--- What you will do ---
The records are given next. Repeat each one exactly.

--- Stored data entries ---
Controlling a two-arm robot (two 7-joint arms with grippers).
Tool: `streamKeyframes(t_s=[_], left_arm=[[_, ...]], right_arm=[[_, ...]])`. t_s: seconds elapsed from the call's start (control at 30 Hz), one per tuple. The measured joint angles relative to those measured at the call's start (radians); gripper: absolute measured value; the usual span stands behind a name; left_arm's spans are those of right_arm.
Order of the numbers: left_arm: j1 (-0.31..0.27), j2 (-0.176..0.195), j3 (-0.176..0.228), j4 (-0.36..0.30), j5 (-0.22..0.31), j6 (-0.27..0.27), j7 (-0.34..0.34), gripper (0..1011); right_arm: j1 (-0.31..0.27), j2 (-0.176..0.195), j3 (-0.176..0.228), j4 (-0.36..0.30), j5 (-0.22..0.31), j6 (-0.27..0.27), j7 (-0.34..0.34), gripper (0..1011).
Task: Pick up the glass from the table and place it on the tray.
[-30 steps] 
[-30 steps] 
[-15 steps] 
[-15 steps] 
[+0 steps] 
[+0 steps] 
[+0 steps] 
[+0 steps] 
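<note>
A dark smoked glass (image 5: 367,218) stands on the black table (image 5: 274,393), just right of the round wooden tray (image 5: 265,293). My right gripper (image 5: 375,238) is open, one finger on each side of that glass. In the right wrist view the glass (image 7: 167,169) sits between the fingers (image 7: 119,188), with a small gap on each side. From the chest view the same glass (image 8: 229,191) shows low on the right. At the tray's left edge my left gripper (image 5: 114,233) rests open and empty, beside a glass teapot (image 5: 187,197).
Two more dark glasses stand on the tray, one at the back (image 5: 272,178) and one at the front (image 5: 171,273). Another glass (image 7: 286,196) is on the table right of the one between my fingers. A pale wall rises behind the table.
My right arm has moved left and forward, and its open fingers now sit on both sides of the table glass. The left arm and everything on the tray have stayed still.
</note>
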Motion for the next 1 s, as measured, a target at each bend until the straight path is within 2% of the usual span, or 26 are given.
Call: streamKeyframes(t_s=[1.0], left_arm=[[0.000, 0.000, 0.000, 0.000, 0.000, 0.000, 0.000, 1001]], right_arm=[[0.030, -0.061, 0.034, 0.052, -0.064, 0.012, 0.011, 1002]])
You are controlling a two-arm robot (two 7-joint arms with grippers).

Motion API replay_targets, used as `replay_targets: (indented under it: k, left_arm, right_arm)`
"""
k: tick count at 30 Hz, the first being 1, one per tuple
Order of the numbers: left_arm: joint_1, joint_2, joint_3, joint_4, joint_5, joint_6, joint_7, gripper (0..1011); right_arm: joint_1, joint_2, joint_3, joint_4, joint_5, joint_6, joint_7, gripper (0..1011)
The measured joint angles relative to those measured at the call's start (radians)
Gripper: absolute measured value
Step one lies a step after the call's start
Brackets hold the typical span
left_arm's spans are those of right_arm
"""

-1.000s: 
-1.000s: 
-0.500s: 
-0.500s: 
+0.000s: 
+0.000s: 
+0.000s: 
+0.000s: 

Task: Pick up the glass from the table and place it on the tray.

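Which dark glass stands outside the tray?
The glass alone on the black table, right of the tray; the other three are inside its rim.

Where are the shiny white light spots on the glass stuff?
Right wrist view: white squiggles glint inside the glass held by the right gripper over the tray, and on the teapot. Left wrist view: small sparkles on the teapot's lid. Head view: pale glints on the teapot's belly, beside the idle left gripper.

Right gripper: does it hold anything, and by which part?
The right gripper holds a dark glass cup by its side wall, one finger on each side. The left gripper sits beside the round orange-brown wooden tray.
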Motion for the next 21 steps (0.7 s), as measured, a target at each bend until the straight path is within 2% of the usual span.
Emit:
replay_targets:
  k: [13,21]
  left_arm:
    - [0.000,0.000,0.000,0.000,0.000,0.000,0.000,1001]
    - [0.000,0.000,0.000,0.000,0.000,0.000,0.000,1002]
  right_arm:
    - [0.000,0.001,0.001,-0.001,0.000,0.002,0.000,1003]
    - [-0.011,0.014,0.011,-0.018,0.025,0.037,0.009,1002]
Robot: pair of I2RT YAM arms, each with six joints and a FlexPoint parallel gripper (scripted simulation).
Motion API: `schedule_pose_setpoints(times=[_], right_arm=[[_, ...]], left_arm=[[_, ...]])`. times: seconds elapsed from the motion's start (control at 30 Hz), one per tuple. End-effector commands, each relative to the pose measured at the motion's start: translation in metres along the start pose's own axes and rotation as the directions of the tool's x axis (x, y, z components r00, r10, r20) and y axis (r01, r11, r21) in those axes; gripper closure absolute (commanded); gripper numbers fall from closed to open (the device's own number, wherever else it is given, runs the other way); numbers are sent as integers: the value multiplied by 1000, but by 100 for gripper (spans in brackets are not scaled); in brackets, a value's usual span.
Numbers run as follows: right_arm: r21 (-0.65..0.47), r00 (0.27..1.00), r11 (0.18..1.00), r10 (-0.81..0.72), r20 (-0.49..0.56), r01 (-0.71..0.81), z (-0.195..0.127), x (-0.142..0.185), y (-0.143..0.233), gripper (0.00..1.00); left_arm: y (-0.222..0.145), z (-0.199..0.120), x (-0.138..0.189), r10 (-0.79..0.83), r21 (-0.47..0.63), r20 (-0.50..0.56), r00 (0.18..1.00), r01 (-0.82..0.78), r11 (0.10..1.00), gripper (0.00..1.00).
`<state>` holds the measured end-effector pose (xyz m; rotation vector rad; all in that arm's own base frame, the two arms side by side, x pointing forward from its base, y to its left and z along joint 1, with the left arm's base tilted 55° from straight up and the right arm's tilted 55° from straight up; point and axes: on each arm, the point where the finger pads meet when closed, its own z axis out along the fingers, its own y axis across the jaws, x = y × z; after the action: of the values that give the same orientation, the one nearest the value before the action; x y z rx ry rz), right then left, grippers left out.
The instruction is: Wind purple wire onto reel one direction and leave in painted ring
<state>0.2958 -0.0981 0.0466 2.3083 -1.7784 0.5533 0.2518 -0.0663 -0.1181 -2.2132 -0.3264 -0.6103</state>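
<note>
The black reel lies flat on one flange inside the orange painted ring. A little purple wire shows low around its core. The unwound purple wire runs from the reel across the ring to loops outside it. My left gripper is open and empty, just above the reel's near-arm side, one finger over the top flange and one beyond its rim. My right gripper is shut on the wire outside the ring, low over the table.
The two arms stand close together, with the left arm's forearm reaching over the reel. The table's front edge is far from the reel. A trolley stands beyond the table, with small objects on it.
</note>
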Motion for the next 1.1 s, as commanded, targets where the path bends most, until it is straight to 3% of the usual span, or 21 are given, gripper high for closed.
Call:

--- Result of this exercise ---
Controlling a two-arm robot (two 7-joint arms with grippers).
Tool: `streamKeyframes(t_s=[_], left_arm=[[_, ...]], right_arm=[[_, ...]])`. t_s: seconds elapsed from the call's start (control at 30 Hz), one per tuple. The measured joint angles relative to those measured at the call's start (radians); gripper: absolute measured value; the usual span stands behind a name; left_arm's spans are those of right_arm.
Order of the numbers: left_arm: j1 (-0.31..0.27), j2 (-0.176..0.195), j3 (-0.176..0.228), j4 (-0.36..0.30), j5 (-0.22..0.31), j6 (-0.27..0.27), j7 (-0.34..0.34), gripper (0..1011); right_arm: j1 (-0.31..0.27), j2 (-0.176..0.195), j3 (-0.176..0.228), j4 (-0.36..0.30), j5 (-0.22..0.31), j6 (-0.27..0.27), j7 (-0.34..0.34), gripper (0..1011).
Task: Pick up the glass from the table and place it on the tray.
[-30 steps] 
[-30 steps] 
[-15 steps] 
[-15 steps] 
[+0 steps] 
[+0 steps] 
[+0 steps] 
[+0 steps] 
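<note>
A dark smoked glass (image 5: 367,218) stands on the black table (image 5: 274,393), just right of the round wooden tray (image 5: 265,293). My right gripper (image 5: 375,238) is open, one finger on each side of that glass. In the right wrist view the glass (image 7: 167,169) sits between the fingers (image 7: 119,188), with a small gap on each side. From the chest view the same glass (image 8: 229,191) shows low on the right. At the tray's left edge my left gripper (image 5: 114,233) rests open and empty, beside a glass teapot (image 5: 187,197).
Two more dark glasses stand on the tray, one at the back (image 5: 272,178) and one at the front (image 5: 171,273). Another glass (image 7: 286,196) is on the table right of the one between my fingers. A pale wall rises behind the table.
My right arm has moved left and forward, and its open fingers now sit on both sides of the table glass. The left arm and everything on the tray have stayed still.
</note>
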Motion for the next 1 s, as measured, a target at each bend until the straight path is within 2% of the usual span, or 26 are given.
Call: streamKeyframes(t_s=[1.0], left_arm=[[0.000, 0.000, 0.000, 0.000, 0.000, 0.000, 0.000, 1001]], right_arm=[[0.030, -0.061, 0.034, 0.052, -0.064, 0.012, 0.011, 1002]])
You are controlling a two-arm robot (two 7-joint arms with grippers).

Motion API replay_targets, used as `replay_targets: (indented under it: k, left_arm, right_arm)`
"""
k: tick count at 30 Hz, the first being 1, one per tuple
Order of the numbers: left_arm: joint_1, joint_2, joint_3, joint_4, joint_5, joint_6, joint_7, gripper (0..1011); right_arm: joint_1, joint_2, joint_3, joint_4, joint_5, joint_6, joint_7, gripper (0..1011)
The measured joint angles relative to those measured at the call's start (radians)
Gripper: absolute measured value
Step one lies a step after the call's start
Brackets hold the typical span
left_arm's spans are those of right_arm
"""

-1.000s: 
-1.000s: 
-0.500s: 
-0.500s: 
+0.000s: 
+0.000s: 
+0.000s: 
+0.000s: 

Task: Pick up the glass from the table and place it on the tray.

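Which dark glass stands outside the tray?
The glass alone on the black table, right of the tray; the other three are inside its rim.

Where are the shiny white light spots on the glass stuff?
Right wrist view: white squiggles glint inside the glass held by the right gripper over the tray, and on the teapot. Left wrist view: small sparkles on the teapot's lid. Head view: pale glints on the teapot's belly, beside the idle left gripper.

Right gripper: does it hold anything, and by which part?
The right gripper holds a dark glass cup by its side wall, one finger on each side. The left gripper sits beside the round orange-brown wooden tray.
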Motion for the next 21 steps (0.7 s), as measured, a target at each bend until the straight path is within 2% of the usual span.
Emit:
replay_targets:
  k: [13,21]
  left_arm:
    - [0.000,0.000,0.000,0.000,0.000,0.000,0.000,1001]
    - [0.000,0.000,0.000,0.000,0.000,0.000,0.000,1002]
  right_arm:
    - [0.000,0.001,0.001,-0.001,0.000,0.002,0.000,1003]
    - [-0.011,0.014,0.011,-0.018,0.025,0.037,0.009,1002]
Robot: pair of I2RT YAM arms, each with six joints and a FlexPoint parallel gripper (scripted simulation).
Motion API: `schedule_pose_setpoints(times=[_], right_arm=[[_, ...]], left_arm=[[_, ...]])`. times: seconds elapsed from the motion's start (control at 30 Hz), one per tuple. End-effector commands, each relative to the pose measured at the motion's start: translation in metres along the start pose's own axes and rotation as the directions of the tool's x axis (x, y, z components r00, r10, r20) and y axis (r01, r11, r21) in those axes; gripper closure absolute (commanded); gripper numbers fall from closed to open (the device's own number, wherever else it is given, runs the other way); numbers are sent as integers: the value multiplied by 1000, but by 100 for gripper (spans in brackets are not scaled); in brackets, a value's usual span.
Numbers run as follows: right_arm: r21 (-0.65..0.47), r00 (0.27..1.00), r11 (0.18..1.00), r10 (-0.81..0.72), r20 (-0.49..0.56), r01 (-0.71..0.81), z (-0.195..0.127), x (-0.142..0.185), y (-0.143..0.233), gripper (0.00..1.00); left_arm: y (-0.222..0.145), z (-0.199..0.120), x (-0.138..0.189), r10 (-0.79..0.83), r21 (-0.47..0.63), r20 (-0.50..0.56), r00 (0.18..1.00), r01 (-0.82..0.78), r11 (0.10..1.00), gripper (0.00..1.00).
`<state>` holds the measured end-effector pose (xyz m; rotation vector rad; all in that arm's own base frame, the two arms side by side, x pointing forward from its base, y to its left and z along joint 1, with the left arm's base tilted 55° from straight up and the right arm's tilted 55° from straight up; point and axes: on each arm, the point where the finger pads meet when closed, its own z axis out along the fingers, its own y axis across the jaws, x = y × z; after the action: of the values that give the same orientation, the one nearest the value before the action; x y z rx ry rz), right then left, grippers left out.
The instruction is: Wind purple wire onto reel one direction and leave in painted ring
<state>0.2958 -0.0981 0.0466 2.3083 -1.7784 0.5533 0.2518 -0.0663 -0.1181 -2.2132 -0.3264 -0.6103</state>
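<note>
The black reel lies flat on one flange inside the orange painted ring. A little purple wire shows low around its core. The unwound purple wire runs from the reel across the ring to loops outside it. My left gripper is open and empty, just above the reel's near-arm side, one finger over the top flange and one beyond its rim. My right gripper is shut on the wire outside the ring, low over the table.
The two arms stand close together, with the left arm's forearm reaching over the reel. The table's front edge is far from the reel. A trolley stands beyond the table, with small objects on it.
</note>
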Motion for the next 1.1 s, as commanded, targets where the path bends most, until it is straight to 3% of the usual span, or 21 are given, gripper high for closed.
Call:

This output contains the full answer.